Below are lines of data, and only some are wanted. Please repeat exactly those from the line that has "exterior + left" through the line that has "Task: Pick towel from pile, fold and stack".

** Opening Input material block **

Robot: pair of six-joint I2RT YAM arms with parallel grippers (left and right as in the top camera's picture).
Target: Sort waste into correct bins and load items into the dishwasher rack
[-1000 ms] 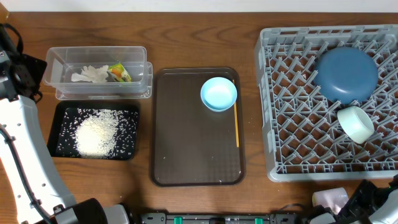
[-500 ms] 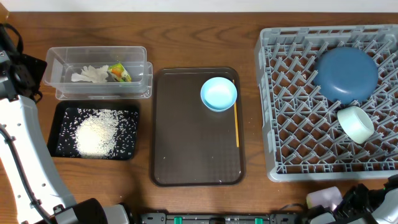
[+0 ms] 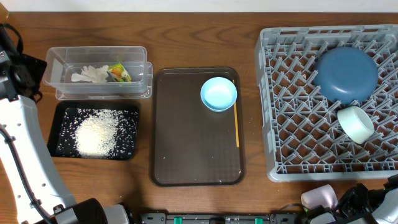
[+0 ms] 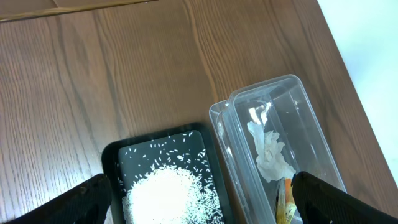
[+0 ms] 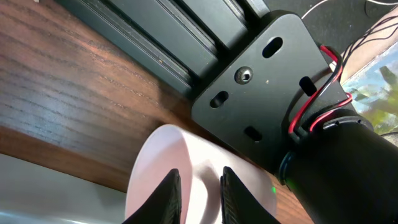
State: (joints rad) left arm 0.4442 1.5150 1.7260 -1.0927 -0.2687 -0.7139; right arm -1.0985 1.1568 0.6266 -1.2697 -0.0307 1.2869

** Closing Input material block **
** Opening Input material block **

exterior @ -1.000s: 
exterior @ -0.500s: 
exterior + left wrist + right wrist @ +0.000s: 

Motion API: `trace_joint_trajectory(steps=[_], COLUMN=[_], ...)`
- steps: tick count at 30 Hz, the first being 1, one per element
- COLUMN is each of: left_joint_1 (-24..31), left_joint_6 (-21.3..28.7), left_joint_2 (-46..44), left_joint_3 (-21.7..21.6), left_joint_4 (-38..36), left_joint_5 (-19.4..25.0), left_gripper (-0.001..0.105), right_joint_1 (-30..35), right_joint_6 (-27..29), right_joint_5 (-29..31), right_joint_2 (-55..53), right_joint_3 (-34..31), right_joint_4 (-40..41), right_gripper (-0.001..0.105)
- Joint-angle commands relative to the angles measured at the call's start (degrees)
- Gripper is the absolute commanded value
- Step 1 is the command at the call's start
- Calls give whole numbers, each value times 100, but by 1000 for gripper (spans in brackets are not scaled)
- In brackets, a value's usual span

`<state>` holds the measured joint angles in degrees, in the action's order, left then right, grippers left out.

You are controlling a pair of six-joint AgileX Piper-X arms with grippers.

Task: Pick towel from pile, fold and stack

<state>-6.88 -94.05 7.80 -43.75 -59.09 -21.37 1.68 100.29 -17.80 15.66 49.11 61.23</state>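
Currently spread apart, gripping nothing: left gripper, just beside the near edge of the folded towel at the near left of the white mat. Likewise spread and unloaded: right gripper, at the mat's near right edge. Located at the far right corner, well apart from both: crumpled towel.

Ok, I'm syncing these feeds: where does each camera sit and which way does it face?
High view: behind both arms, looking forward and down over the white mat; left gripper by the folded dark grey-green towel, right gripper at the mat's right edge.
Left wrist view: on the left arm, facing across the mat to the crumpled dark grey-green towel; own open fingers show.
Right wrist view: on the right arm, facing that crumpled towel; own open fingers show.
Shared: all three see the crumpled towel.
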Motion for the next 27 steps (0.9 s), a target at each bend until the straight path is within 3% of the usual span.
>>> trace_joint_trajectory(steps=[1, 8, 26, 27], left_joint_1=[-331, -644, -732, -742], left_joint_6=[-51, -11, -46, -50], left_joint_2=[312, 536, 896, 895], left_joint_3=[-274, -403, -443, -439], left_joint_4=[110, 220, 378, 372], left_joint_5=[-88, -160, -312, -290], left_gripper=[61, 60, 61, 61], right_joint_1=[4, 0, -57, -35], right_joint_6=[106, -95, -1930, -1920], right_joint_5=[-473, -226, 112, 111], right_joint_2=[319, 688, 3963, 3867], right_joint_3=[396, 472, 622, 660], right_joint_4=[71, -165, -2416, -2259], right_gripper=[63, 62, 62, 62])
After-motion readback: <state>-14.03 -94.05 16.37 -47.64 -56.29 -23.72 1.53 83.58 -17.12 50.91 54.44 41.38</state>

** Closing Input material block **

> Problem solution:
exterior + left wrist + right wrist @ +0.000s: 

Motion API: `trace_joint_trajectory(steps=[_], COLUMN=[_], ...)`
- steps: tick count at 30 Hz, the first being 1, one per element
- COLUMN is each of: left_joint_1 (-24..31), left_joint_6 (-21.3..28.7), left_joint_2 (-46..44), left_joint_3 (-21.7..21.6), left_joint_4 (-38..36), left_joint_5 (-19.4..25.0), left_gripper (-0.001..0.105), right_joint_1 (-30..35), right_joint_6 (-27..29), right_joint_5 (-29..31), right_joint_2 (-55..53), right_joint_3 (-34..31), right_joint_4 (-40..41), right_gripper (-0.001..0.105)
- Joint-angle commands relative to the angles measured at the call's start (degrees)
- Gripper is the absolute commanded value
- Step 1 is the command at the call's start
- Calls give whole numbers, each value times 100, but by 1000 for gripper (spans in brackets are not scaled)
- In brackets, a value's usual span

`<state>` holds the measured joint angles in degrees, in the action's order, left then right, grippers left out.

You are controlling a pair of six-joint AgileX Piper-X arms with grippers.

Task: Pick towel from pile, fold and stack

The answer has been supplied in full.